12月12日に開催された中医協において、「入院(その8)」が示されました。
本号では、「多職種配置と医療機関の機能について」議論された内容を解説いたします。

 

  •  高齢救急患者が多い10対1病棟を多職種配置に

病棟業務の多職種連携に関する調査では、薬剤師や理学療法士、管理栄養士、臨床検査技師等の各専門職が関与している業務を踏まえると、多職種連携により様々なメリットが想定されます。
このようなことから、高齢者救急患者が多い10対1病棟において、多職種協働によりADL低下を防ぐ観点から、看護職員と多職種のスタッフを組み合わせて柔軟に配置できる仕組みとすることが考えられます。
現在10対1を届出している病院で、救急搬送受入件数のうち高齢患者の割合が多い医療機関では、看護配置10対1+多職種配置で加算等により増収となる可能性があります。
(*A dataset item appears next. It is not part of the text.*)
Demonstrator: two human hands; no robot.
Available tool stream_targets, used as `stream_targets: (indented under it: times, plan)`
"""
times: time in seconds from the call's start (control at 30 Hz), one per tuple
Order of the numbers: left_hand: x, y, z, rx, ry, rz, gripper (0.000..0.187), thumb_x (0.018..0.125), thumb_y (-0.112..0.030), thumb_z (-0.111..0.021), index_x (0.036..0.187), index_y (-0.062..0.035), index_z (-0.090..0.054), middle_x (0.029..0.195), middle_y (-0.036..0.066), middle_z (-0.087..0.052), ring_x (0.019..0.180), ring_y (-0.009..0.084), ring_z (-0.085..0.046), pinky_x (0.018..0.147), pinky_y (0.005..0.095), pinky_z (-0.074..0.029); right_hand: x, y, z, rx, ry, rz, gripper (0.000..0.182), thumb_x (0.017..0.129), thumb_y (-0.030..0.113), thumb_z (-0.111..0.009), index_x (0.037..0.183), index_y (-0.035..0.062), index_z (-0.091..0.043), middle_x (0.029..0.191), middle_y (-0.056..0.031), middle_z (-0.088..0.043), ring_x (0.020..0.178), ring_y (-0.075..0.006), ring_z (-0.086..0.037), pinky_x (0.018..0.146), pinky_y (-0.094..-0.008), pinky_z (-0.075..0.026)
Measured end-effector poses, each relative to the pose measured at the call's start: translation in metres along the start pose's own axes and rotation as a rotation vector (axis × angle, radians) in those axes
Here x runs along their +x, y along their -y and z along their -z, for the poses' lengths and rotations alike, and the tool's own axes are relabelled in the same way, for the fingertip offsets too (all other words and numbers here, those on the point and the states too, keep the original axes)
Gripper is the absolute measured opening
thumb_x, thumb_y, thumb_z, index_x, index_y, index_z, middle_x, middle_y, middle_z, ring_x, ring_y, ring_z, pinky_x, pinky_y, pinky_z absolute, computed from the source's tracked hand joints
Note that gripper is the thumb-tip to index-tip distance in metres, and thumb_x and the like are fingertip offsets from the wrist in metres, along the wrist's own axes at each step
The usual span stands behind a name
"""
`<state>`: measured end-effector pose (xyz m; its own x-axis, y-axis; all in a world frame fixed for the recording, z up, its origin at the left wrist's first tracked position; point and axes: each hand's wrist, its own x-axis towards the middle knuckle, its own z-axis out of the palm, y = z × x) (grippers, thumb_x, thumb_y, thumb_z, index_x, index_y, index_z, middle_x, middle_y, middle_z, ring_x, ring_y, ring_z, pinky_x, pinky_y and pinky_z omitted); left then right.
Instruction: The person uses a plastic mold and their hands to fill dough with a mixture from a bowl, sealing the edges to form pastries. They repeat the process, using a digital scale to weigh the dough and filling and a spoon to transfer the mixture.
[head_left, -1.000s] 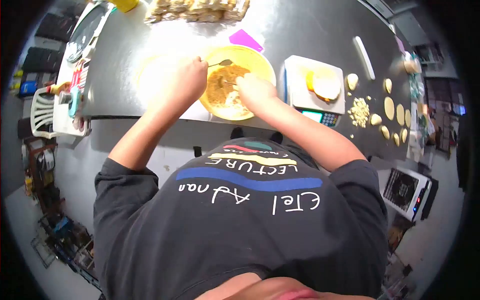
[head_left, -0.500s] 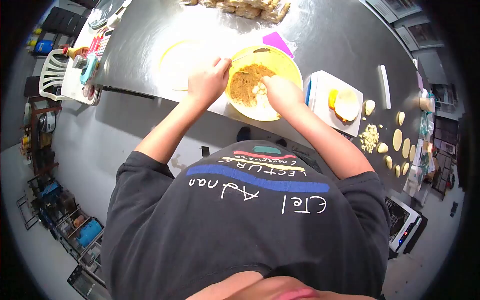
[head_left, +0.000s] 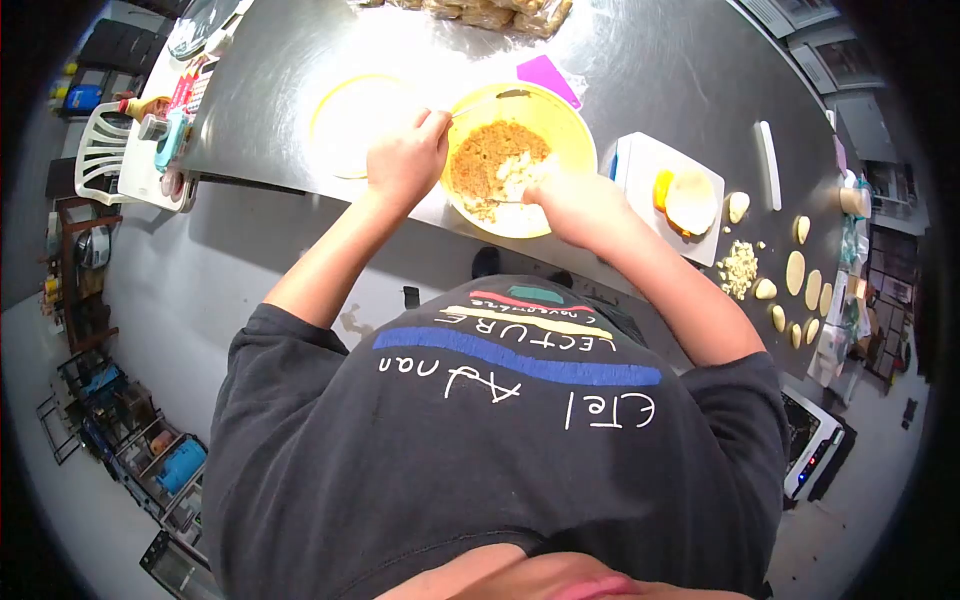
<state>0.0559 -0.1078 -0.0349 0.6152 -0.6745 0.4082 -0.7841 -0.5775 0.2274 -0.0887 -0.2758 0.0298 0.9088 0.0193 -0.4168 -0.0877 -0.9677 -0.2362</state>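
Note:
A yellow bowl stands near the table's front edge, with a brown crumbly mixture and paler bits inside. My left hand is closed at the bowl's left rim around the handle end of a metal spoon, whose head lies over the bowl's far side. Inside the bowl's near right part is my right hand, closed on a second metal utensil, seemingly a spoon; its head is partly buried in the mixture.
A pale yellow-rimmed lid lies left of the bowl. To the right are a white scale bearing a round pale item, chopped pieces, and several pale oval pieces. Behind sit a purple scraper and plastic-wrapped goods.
My right hand has brought its utensil from the mixture's far left toward the bowl's near side, turning over the contents. My left hand stays at the rim; the view has shifted slightly.

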Motion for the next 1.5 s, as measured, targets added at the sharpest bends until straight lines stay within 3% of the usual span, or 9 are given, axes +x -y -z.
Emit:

出典:2025年12月12日 中医協 入院(その12)

 

  •  急性期における医療機関の機能について
    • 急性期一般入院料1算定病院と急性期一般入院料2-6算定病院を比較すると、急性期一般入院料1算定病院で救急搬送件数・全身麻酔手術件数ともに多い傾向です。
    • 急性期一般入院料1算定病院のみで見ると、急性期一般入院料2-6算定病院と同程度の全身麻酔手術件数の病院から、更に多くの救急搬送の受入や全身麻酔手術件数のある病院まで様々です。
    • 人口規模の小さい二次医療圏では、最大救急搬送受入病院の件数が2000件未満の場合も多く、さらに少ない病院も存在します。
    • 人口規模の小さい二次医療圏では、救急搬送件数自体は人口20万人以上の医療圏にある医療機関と比較して多くないものの、地域の救急搬送の多くをカバーしている医療機関があります。

このようなことから、同じ急性期一般入院料1を届出している病院でも救急搬送受入件数や全身麻酔手術件数等の病院機能が異なることから、病院機能を踏まえた評価体系とすることが検討されています。

出典:2025年12月12日 中医協 入院(その8)

 

  • まとめ

このように今後更に急性期一般入院料を届出している病院の評価の検討が行われます。
「高齢者救急患者が多い10対1の病棟」は、「看護配置10対1、リハビリ専門職、管理栄養士、臨床検査技師等が患者●名に対して1名配置されていること」など施設基準になることが想定されます。当院の救急受入搬送件数に対して、高齢患者の受入割合がどのくらいなのか把握されることがおすすめです。
「7対1の病棟」は、病院によって救急搬送受入件数や全身麻酔手術件数にばらつきがみられることから、病院機能によって評価が分けられることが予想されます。「拠点的な急性期病院」として救急搬送受入件数1500件以上、全身麻酔手術件数が500件以上の病院、「地域で重点的に救急・急性期医療に対応する病院」として、人口20万人以下の二次医療圏に属しており地域の救急搬送受入件数が多い医療機関が該当すると予測されます。自院はどの区分に該当するか、どの区分を目指せるのか現時点から把握し、取組の検討をされることがおすすめです。